Cron triggered rules are executed twice

Tags: #<Tag:0x00007f7454d9f380> #<Tag:0x00007f7454d9f178>

Disappointing log really; it doesn’t mention anything about executing your rule or scheduling the next run.
I expected at least to see Calling execute on "some rule" … the lack of that is odd.

TRACE logging level would give us more, but I think perhaps you have a busy system and this extra work might throw more side effects. I note there is some jumbling of order in the log snippet, suggesting a fair bit of traffic from time to time at least.

However, poking around in old similar github issues, quartz may be the wrong place to look. It’s being the “clock” but something else does the scheduling. All terribly complicated, lists of candidates for scheduling, beyond me.

That used to be org.eclipse.smarthome.core.scheduler - but I’m guessing that is renamed in 2.5M2?? Need some proper developer advice here I think.
@kgoderis ?

I will try trace logging, system load should not be a big issue.

Today I created a DSL rules file with a cron trigger (all my other rules are Jython), so far this trigger works as expected, so this might be Jython and not a openHAB core problem. I will monitor this in the next few days.

There’s nothing specific to Jython when it comes to the trigger in your rule, so JavaScript, Groovy, UI based rules, etc. would behave the same. This could be an issue in the NGRE, but I have a lot of cron based rules and have never observed this.

1 Like

I activated the log level “TRACE” for Quartz, but that does not give any additional information.

I expected at least to see Calling execute on "some rule" … the lack of that is odd.

In addition I added the same cron trigger, that shows the problem, as a trigger for a DSL rule. In the following log the message “Calling execute on…” is printed for the DSL rule, but not for the Jython rule.

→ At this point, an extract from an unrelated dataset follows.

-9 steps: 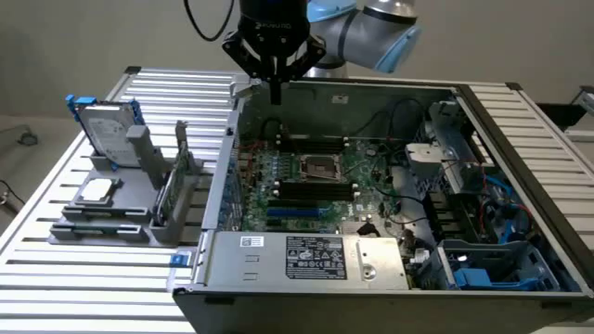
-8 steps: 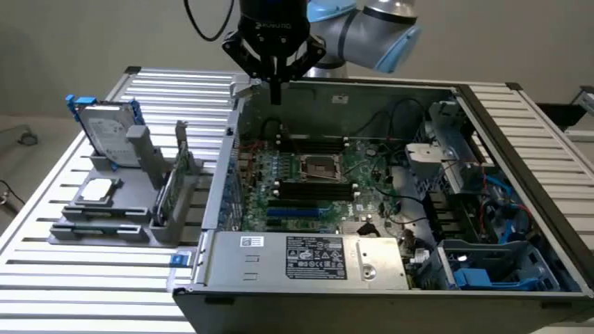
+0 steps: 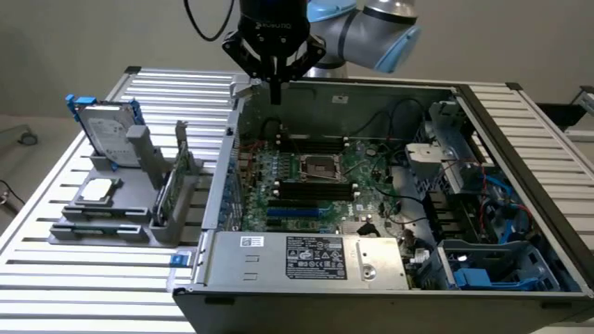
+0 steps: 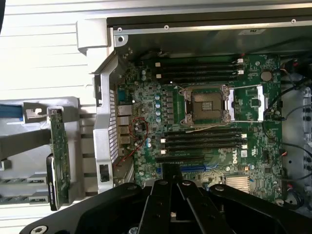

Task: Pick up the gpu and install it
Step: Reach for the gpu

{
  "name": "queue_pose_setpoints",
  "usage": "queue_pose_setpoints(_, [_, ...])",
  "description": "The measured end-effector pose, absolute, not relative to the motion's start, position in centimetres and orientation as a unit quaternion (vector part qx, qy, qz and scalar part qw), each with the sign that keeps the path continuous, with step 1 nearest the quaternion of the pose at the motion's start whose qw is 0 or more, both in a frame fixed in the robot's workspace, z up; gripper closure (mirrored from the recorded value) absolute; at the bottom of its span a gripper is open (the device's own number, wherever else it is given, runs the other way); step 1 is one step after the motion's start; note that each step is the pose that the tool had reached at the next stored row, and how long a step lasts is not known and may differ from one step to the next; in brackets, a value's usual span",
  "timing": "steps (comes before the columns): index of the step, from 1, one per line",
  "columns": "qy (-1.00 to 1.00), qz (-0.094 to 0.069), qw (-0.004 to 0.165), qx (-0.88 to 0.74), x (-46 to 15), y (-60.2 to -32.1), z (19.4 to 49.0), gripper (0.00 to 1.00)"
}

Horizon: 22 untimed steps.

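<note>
**Gpu (image 3: 178, 174) on edge in its rack, gripper closed and empty above the case**

The gpu is a thin flat green circuit card with a black cooler shroud on one face; it stands upright on its long edge in a slot of the grey plastic parts rack (image 3: 111, 226) on the slatted metal table (image 3: 55, 278); in the wrist view it appears edge-on as a narrow green strip (image 4: 59, 151). The black two-fingered gripper (image 3: 275, 96) hangs over the far rim of the open grey-metal computer case (image 3: 519, 160), fingers pressed together and pointing down, with nothing between them; the wrist view shows its closed tip (image 4: 170, 171) above the green motherboard (image 4: 209, 122), not above the card.

The relation that matters: the card lies outside the case, just beyond its side wall, toward the exterior view's left of the gripper and nearer that camera; the two are well apart; nothing has been lifted. Its long axis runs roughly parallel to that side wall, from the far end of the rack toward the near end; a grasp would, by my judgement, have to come down on the top edge across the card's thin face. A silver hard drive with blue side rails (image 3: 107, 136) and a small square silver processor chip (image 3: 99, 190) share the rack farther to the exterior view's left.
</note>
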<state>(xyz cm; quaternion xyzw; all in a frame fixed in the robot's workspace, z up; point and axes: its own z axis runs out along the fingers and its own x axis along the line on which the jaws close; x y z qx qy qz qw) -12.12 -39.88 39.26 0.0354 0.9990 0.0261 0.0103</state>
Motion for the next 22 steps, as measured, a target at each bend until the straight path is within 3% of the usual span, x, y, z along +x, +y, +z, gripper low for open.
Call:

The DSL rule is executed only once, the Jython rule twice with the usual 5s delay between the function calls (these are the lines with “test cron trigger 1…”):

2019-08-26 18:07:32.285 [DEBUG] [rg.quartz.core.QuartzSchedulerThread] - batch acquisition of 1 triggers
2019-08-26 18:07:32.285 [DEBUG] [org.quartz.core.JobRunShell         ] - Calling execute on job MapDB_SchedulerGroup.Commit_Transaction
2019-08-26 18:07:32.319 [DEBUG] [rg.quartz.core.QuartzSchedulerThread] - batch acquisition of 1 triggers
2019-08-26 18:07:37.149 [INFO ] [] - Enocean I humidity sensor communication OK!
2019-08-26 18:07:37.285 [DEBUG] [org.quartz.core.JobRunShell         ] - Calling execute on job MapDB_SchedulerGroup.Commit_Transaction
2019-08-26 18:07:37.285 [DEBUG] [rg.quartz.core.QuartzSchedulerThread] - batch acquisition of 1 triggers
2019-08-26 18:07:37.318 [DEBUG] [rg.quartz.core.QuartzSchedulerThread] - batch acquisition of 1 triggers
2019-08-26 18:07:37.568 [INFO ] [] - test cron trigger 1 Jython was triggered 
2019-08-26 18:07:41.001 [DEBUG] [rg.quartz.core.QuartzSchedulerThread] - batch acquisition of 1 triggers
2019-08-26 18:07:41.002 [DEBUG] [org.quartz.core.JobRunShell         ] - Calling execute on job DEFAULT.test_cron_dsl.rules#Test cron trigger 1 - DSL#41 7 0/2 * * ?
2019-08-26 18:07:41.006 [INFO ] [smarthome.model.script.test_cron_dsl] - test cron trigger 1 DSL was triggered 
2019-08-26 18:07:41.568 [INFO ] [] - test cron trigger 1 Jython was triggered 
2019-08-26 18:07:41.923 [WARN ] [] - Enocean I humidity sensor communication failure!
2019-08-26 18:07:42.286 [DEBUG] [rg.quartz.core.QuartzSchedulerThread] - batch acquisition of 0 triggers
2019-08-26 18:07:42.286 [DEBUG] [org.quartz.core.JobRunShell         ] - Calling execute on job MapDB_SchedulerGroup.Commit_Transaction

Okay, makes sense. Does however suggest that quartz is treating the jobs differently, which is a surprise.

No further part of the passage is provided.